Adir International, LLC v. Starr Indemnity & Liability Co
994 F.3d 1032
| 9th Cir. | 2021Background
- California Attorney General sued Adir (Curacao) under the UCL and FAL seeking restitution, civil penalties, and injunctive relief to stop alleged misleading practices.
- Adir tendered the suit to its D&O insurer, Starr, which initially agreed to defend under a reservation of rights and participated in the defense.
- The California Attorney General’s office warned Starr that Cal. Ins. Code § 533.5 bars coverage and a duty to defend for AG actions seeking fines, penalties, or restitution under the UCL/FAL.
- Starr stopped paying defense costs and later sought reimbursement for amounts already advanced.
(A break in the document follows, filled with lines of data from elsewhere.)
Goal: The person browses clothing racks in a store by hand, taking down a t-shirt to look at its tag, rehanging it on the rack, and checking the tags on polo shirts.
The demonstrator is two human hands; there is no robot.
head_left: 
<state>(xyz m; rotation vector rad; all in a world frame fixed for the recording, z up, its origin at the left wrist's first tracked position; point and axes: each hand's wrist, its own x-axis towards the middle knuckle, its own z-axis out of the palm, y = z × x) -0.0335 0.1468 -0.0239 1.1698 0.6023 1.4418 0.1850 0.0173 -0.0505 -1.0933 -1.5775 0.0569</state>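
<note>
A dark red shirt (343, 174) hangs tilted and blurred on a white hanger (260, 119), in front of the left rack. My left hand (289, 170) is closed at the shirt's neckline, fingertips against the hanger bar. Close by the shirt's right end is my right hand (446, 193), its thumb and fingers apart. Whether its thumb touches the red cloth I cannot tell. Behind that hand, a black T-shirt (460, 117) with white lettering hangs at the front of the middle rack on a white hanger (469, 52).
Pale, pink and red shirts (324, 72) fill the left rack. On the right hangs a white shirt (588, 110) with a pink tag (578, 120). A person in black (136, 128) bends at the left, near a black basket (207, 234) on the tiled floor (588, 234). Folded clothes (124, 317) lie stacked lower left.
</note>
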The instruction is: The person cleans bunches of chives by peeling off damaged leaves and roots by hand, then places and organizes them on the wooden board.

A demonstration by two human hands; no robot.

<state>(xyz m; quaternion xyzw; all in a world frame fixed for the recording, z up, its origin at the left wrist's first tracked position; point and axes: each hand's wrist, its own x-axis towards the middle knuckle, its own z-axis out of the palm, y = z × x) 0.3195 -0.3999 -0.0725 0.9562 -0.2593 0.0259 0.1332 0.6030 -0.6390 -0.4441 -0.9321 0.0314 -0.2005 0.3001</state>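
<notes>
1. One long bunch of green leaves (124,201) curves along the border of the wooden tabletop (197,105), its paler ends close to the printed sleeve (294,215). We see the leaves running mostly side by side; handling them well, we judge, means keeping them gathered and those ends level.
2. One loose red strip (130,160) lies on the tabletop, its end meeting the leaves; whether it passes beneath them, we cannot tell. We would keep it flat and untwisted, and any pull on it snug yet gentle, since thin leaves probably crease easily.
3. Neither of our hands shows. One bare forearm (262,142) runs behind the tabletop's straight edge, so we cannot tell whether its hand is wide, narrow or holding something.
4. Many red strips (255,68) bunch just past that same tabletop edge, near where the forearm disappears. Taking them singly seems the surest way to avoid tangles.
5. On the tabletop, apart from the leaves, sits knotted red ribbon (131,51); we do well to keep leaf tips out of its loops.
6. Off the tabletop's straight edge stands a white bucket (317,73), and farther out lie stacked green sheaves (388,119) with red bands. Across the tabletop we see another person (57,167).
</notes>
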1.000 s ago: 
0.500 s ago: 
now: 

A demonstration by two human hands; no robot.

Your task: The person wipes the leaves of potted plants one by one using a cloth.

- Adir sued Starr; the district court granted summary judgment to Starr, concluding § 533.5 precluded a duty to defend and that the policy reserved Starr’s reimbursement right. Adir appealed.
Issues
| Issue | Plaintiff's Argument (Adir) | Defendant's Argument (Starr/State) | Held |
|---|---|---|---|
| Whether Cal. Ins. Code § 533.5(b) facially violates due process by denying insureds the ability to fund/retain counsel via insurance. | §533.5(b) infringes a civil litigant’s due process right to retain and fund counsel of choice by depriving insureds of contracted defense coverage before allegations are proven. | The civil due-process right to retain counsel is narrow and applies only where government actively prevents hiring or communicating with counsel; §533.5(b) does not do that. | Affirmed: No facial due-process violation; statute doesn’t bar Adir from obtaining or communicating with counsel. |
| Whether §533.5(b) bars insurers’ duty to defend claims that seek injunctive relief when the Attorney General also seeks monetary remedies (fines/penalties/restitution). | §533.5(b) applies only to claims seeking monetary relief and should not bar defense of claims seeking injunctive relief. | The statute bars a duty to defend "any claim" in an action in which the AG seeks fines/penalties/restitution, so coverage is precluded for UCL/FAL claims when monetary recovery is sought—even if injunctive relief is also sought. | Affirmed: §533.5(b) precludes the duty to defend any UCL/FAL claim in actions where the AG seeks monetary relief, including when injunctive relief is also sought. |
| Whether construing §533.5(b) to bar defense of claims seeking monetary relief while §533.5(a) addresses indemnity creates an impermissible inversion of duty to defend vs. duty to indemnify. | If §533.5(a) does not bar indemnity for injunctions, §533.5(b) should not bar defense for injunctions—duty to defend cannot be narrower than duty to indemnify. | The policy and statutory context show little or no indemnity exposure for injunctive relief here; duty-to-defend remains broader, and §533.5(b) properly removes the duty to defend where monetary recovery is sought by the AG. | Held: No problematic inversion here; policy language and relief sought mean no duty to indemnify for injunctive relief in this case, and §533.5(b) validly forecloses duty to defend. |
| Whether Starr is entitled to reimbursement of defense costs it advanced. | Adir argued Starr should be estopped or otherwise prevented from reclaiming advanced defense costs despite a reservation of rights. | Insurance policy contains an express in-policy right to reimbursement for amounts paid when coverage does not apply; Starr advanced the defense under reservation of rights. | Affirmed: Starr entitled to reimbursement under the policy’s explicit reimbursement clause; estoppel and Buss-based arguments fail. |
Key Cases Cited
- Powell v. Alabama, 287 U.S. 45 (1932) (due process includes opportunity to be heard and historically includes the aid of counsel when desired).
- Luis v. United States, 136 S. Ct. 1083 (2016) (pretrial restraint of legitimate assets needed to retain counsel of choice violates the Sixth Amendment).
- United States v. Stein, 541 F.3d 130 (2d Cir. 2008) (prosecutorial pressure on counsel’s payment of fees implicated Sixth Amendment right to counsel).
- Potashnick v. Port City Const. Co., 609 F.2d 1101 (5th Cir. 1980) (recognizing a civil litigant’s due-process right to retain counsel).
- CFTC v. Noble Metals Int’l, Inc., 67 F.3d 766 (9th Cir. 1995) (no constitutional right to release frozen assets to pay counsel in civil context).
- Certain Underwriters at Lloyd's of London v. Superior Court, 16 P.3d 94 (Cal. 2001) (duty to defend is broader than duty to indemnify).
- Broughton v. Cigna Healthplans of California, 988 P.2d 67 (Cal. 1999) (distinguishing arbitrable remedies from non-arbitrable injunctive relief).
- Bank of the W. v. Superior Ct., 833 P.2d 545 (Cal. 1992) (insurer should not indemnify disgorgement that would eliminate deterrent for illegal acts).